The reception desk is tucked away to the side; an interesting detail that was planned, not accidental.
The lobby isn’t divided as it usually is in most hotels, explains Marek Chalupa of Chalupa Architeki, the company that designed and decorated the hotel. “The reception, café and restaurant are an open plan,” he explains. “We did it to save space, to be open and to connect the ground floor to the outside.”
Opened in June, the hotel has 64 rooms spread out over eight floors, a conference room and a sun deck with arguably one of the best views in the whole city.
The Metropol has taken ultra-modern sleek to a new level. There are no paintings on any of the walls; no patterned fabric; not even a wardrobe in the guest rooms.
“It’s a very easy, clean design,” says the hotel’s general manager, Radoslav Dušek. “It’s trendy but not disturbing.”
The open space in the lobby-cum-restaurant is long and narrow. The front café-reception area is kept bright by floor-to-ceiling windows that also double as the entrance doors. Orange and black are the dominant colors here. Black molded plastic chairs coupled with orange-upholstered ones surround tiny stainless-steel tables. A staircase splits the middle of the room, portioning off the back restaurant and bar area. Hanging globe-shaped lamps help to brighten the area. And is that carpet on the walls? Yes, Chalupa says with a smile. The building formerly housed offices and was completely torn down and rebuilt.
“The design theme came from the fact there was not enough space to fulfill the builder’s and owner’s wishes,” Chalupa says. “So our solution was to use inspiration from transport.”
By looking at airplanes, trains, boats and cars, Chalupa realized transit designers had to solve the same problem he had: How does one organize and equip an area when there isn’t much space? Easy — use a lot of curved-shaped details, light colors, soft materials and lots of windows.
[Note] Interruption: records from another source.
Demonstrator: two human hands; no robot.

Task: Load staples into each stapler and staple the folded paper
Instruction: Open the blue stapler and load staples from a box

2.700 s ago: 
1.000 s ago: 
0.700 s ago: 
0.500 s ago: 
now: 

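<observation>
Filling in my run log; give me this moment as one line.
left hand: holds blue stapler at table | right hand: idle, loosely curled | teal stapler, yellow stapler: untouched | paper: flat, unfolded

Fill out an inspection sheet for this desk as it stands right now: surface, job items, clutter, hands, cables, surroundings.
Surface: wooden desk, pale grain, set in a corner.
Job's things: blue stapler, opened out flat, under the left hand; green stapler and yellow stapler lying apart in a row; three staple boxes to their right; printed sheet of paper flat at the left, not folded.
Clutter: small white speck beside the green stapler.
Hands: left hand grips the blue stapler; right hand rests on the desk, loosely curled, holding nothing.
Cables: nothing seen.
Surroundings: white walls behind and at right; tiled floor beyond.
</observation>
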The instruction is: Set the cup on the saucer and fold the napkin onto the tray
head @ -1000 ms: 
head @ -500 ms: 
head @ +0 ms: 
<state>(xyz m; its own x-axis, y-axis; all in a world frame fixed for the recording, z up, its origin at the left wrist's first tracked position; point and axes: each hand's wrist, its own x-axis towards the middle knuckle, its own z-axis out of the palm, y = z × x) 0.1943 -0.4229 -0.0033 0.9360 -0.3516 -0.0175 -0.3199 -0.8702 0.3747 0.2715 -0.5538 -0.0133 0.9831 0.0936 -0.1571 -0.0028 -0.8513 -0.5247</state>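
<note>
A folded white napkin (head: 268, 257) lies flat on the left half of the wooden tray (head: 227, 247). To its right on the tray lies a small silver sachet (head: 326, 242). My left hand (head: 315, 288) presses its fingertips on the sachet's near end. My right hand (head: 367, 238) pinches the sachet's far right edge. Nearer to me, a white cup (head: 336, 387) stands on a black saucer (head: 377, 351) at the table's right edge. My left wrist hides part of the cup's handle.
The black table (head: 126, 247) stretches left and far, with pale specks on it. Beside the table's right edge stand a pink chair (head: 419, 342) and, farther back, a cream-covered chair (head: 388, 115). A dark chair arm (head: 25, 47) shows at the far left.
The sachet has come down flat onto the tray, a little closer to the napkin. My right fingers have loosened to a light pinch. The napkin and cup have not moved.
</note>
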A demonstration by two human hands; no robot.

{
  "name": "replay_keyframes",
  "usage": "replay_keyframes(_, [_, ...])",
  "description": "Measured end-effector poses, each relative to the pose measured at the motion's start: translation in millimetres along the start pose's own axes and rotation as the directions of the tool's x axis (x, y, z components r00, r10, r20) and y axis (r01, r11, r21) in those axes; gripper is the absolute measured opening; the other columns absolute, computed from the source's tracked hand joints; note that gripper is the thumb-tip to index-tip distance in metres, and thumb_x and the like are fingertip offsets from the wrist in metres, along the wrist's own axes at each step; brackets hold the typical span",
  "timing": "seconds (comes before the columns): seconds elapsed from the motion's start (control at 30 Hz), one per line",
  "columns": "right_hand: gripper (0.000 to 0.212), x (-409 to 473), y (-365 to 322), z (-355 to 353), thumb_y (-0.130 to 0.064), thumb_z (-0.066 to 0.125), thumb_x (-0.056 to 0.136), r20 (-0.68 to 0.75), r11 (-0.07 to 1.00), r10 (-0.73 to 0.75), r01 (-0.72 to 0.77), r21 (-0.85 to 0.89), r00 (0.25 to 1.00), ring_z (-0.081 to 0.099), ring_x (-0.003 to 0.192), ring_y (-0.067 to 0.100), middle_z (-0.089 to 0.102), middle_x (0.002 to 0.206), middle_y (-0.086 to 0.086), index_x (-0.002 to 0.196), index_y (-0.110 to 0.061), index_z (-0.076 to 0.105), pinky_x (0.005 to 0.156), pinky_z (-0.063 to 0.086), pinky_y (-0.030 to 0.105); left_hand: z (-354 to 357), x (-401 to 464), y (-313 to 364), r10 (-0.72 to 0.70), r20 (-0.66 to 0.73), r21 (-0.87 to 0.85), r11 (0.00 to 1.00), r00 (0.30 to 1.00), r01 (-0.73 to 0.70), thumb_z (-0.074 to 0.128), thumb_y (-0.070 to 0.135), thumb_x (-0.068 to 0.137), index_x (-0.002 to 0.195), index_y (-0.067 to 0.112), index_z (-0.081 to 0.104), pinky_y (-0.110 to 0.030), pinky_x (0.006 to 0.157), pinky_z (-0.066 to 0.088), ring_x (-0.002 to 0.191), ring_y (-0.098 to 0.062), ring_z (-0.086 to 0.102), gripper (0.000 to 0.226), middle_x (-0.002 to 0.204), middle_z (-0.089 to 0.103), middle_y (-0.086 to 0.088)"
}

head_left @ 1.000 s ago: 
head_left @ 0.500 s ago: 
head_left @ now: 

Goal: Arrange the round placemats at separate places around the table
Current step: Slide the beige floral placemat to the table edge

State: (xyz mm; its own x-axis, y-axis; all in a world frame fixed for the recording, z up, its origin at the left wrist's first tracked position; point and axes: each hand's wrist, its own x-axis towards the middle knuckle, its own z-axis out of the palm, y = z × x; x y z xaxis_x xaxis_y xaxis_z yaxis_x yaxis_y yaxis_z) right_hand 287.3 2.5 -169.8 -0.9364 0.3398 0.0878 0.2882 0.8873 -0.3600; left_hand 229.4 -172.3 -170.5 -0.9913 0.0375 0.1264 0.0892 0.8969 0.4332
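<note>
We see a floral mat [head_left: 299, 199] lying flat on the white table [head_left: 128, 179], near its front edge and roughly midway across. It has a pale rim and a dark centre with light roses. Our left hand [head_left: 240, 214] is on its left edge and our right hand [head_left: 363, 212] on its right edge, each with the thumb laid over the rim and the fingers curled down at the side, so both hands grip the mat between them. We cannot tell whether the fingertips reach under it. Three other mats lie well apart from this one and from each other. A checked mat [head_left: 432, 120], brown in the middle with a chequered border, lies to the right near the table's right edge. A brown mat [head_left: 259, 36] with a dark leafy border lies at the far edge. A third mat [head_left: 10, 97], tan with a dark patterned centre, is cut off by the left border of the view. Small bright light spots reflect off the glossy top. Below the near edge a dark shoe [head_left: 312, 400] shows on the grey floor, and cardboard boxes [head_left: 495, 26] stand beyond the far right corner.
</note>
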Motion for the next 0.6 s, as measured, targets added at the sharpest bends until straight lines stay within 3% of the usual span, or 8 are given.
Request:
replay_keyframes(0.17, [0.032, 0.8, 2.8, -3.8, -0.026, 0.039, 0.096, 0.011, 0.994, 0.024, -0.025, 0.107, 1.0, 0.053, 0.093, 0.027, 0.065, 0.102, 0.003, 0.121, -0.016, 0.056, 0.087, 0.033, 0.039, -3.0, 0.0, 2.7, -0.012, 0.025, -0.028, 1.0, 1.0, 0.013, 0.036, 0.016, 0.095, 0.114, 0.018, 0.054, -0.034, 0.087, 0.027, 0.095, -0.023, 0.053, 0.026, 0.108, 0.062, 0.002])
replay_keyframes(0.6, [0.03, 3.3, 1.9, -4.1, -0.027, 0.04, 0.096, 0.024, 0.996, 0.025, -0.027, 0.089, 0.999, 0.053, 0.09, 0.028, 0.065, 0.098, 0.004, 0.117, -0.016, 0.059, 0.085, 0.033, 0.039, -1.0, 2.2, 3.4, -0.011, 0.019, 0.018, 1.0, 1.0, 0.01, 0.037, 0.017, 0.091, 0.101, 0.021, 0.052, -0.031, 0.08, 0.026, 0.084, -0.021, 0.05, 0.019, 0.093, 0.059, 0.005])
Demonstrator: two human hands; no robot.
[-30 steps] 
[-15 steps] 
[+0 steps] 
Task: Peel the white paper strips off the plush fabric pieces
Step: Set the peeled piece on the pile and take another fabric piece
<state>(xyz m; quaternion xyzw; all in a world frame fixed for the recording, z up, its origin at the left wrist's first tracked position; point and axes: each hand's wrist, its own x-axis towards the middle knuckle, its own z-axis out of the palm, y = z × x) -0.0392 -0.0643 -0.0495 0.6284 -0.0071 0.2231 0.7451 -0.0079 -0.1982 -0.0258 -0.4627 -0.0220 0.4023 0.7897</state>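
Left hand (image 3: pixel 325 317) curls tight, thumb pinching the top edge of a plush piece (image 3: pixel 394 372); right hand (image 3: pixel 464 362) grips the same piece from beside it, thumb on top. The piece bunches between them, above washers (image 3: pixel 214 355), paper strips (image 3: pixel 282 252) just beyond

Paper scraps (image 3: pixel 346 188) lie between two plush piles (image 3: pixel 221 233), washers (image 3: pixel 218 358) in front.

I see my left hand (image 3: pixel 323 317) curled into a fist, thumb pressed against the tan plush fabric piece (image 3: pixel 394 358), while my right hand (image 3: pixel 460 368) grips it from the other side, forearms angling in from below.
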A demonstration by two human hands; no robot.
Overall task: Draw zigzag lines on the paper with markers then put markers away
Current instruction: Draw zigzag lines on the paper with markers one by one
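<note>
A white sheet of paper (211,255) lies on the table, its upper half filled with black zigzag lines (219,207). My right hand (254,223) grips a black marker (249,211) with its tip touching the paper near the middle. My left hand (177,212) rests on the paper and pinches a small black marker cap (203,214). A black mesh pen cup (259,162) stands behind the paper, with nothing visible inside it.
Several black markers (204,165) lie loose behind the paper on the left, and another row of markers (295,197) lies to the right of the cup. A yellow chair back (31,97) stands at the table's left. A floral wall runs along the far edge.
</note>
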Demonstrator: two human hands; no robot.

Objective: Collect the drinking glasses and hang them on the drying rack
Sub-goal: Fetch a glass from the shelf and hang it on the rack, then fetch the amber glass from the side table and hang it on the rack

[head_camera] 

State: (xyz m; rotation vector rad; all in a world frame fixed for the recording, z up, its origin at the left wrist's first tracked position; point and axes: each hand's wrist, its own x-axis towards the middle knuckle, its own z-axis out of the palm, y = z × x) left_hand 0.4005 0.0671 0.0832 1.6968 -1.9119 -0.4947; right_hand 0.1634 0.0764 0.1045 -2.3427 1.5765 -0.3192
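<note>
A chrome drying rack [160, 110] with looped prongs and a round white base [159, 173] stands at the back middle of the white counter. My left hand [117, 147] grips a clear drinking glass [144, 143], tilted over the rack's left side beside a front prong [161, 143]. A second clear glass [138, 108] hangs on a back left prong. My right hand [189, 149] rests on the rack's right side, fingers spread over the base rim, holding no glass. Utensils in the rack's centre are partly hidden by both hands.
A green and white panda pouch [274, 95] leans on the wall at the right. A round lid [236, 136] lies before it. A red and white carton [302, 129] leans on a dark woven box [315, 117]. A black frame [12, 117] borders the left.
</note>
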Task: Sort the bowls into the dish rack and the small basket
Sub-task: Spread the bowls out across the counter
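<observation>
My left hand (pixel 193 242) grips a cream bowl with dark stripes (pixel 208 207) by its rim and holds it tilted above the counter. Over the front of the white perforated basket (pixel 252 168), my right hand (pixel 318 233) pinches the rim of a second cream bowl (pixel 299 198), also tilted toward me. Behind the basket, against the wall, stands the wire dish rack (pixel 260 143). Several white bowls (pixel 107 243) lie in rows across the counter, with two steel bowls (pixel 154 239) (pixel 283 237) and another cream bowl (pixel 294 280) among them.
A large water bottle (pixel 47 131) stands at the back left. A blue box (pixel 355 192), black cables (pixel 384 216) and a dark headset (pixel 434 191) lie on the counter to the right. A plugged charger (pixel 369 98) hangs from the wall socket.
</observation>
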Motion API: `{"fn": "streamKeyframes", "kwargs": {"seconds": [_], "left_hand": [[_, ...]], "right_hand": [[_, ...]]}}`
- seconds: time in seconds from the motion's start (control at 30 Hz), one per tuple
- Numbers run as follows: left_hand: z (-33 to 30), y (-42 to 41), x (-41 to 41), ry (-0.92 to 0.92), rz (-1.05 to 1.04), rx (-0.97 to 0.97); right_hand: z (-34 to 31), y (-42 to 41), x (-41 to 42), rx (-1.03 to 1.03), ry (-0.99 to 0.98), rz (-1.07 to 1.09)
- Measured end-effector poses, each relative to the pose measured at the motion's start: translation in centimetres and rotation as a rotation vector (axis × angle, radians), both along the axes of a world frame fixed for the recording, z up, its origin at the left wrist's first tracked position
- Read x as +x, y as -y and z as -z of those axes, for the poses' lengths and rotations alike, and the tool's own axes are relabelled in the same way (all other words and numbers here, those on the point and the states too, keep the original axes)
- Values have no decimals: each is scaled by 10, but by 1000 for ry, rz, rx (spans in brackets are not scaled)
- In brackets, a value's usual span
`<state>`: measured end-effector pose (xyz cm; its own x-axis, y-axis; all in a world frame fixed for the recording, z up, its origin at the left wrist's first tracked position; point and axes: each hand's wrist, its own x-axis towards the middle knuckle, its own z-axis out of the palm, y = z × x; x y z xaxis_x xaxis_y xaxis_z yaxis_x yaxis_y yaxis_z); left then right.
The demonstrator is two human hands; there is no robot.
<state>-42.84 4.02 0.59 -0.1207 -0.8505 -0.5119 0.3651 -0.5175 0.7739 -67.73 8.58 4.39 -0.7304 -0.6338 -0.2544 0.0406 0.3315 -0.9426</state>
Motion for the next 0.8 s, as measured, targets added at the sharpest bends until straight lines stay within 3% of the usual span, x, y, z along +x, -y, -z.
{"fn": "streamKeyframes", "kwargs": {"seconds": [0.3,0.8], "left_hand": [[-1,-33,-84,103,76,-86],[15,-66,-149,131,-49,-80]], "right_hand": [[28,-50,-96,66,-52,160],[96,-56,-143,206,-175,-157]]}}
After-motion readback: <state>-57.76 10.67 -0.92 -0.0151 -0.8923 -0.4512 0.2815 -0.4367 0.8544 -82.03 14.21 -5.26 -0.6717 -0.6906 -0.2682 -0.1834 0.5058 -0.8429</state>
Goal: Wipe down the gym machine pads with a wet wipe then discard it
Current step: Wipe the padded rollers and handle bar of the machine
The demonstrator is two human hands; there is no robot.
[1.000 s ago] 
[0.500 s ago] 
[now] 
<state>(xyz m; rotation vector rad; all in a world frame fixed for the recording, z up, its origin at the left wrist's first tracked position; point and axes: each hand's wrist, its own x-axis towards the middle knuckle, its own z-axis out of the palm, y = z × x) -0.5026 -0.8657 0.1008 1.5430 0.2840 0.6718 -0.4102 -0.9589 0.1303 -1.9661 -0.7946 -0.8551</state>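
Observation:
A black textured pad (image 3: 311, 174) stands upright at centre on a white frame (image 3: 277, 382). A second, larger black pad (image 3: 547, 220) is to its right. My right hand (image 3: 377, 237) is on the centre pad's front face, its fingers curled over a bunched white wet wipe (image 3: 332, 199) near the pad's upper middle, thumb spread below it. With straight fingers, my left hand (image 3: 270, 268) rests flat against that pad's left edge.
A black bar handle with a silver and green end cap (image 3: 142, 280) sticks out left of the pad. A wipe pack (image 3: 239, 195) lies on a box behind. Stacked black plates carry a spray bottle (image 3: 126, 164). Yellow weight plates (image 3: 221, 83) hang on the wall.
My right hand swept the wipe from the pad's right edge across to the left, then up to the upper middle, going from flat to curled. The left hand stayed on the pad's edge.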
Ascending to the guest-room floors is like entering a new building. The hustle and bustle of the street and café are left behind, and you are transported to a calming oasis. Midnight-blue paint covers the walls, the staircase, encased in Plexiglas, dominates the center, with eight guest rooms laid out on either side of it. The dark primary colors continue. Plush carpets that beg for bare toes, bed duvet covers and the curtains enclosing the closet have all received the royal-red treatment. The rest of the cozy rooms’ décor is done up in varying shades of white, chrome and clear. The bedding is white, the chairs are clear Plexiglas and the bedside snake lamps are chrome. Chalupa says everything but the chairs was designed especially for the hotel.
The only “decoration” comes from the flat-screen television set hanging opposite the beds.
The far walls are basically floor-to-ceiling windows, features that highlight Chalupa’s commitment to make the hotel light and airy. The layout is compact and makes the most of its small space, much like a room on a cruise ship.
Another significant feature is the hotel’s sun deck.
“This panorama is one of the nicest views I’ve ever seen,” Dušek says. “There are no tall buildings [to block the view], and it’s so unique and quiet.”
Indeed, from Petrín Hill to Old Town Square’s famed Týn Church, pretty much everything of note on the Prague skyline can be admired from the Metropol terrace.
While Dušek can pick a favorite spot, it’s a little more difficult for the man who has been working on the hotel for more than three years to say what he’s most proud of.
“The whole hotel is one organism,” Chalupa says. “Each space needs the other spaces.”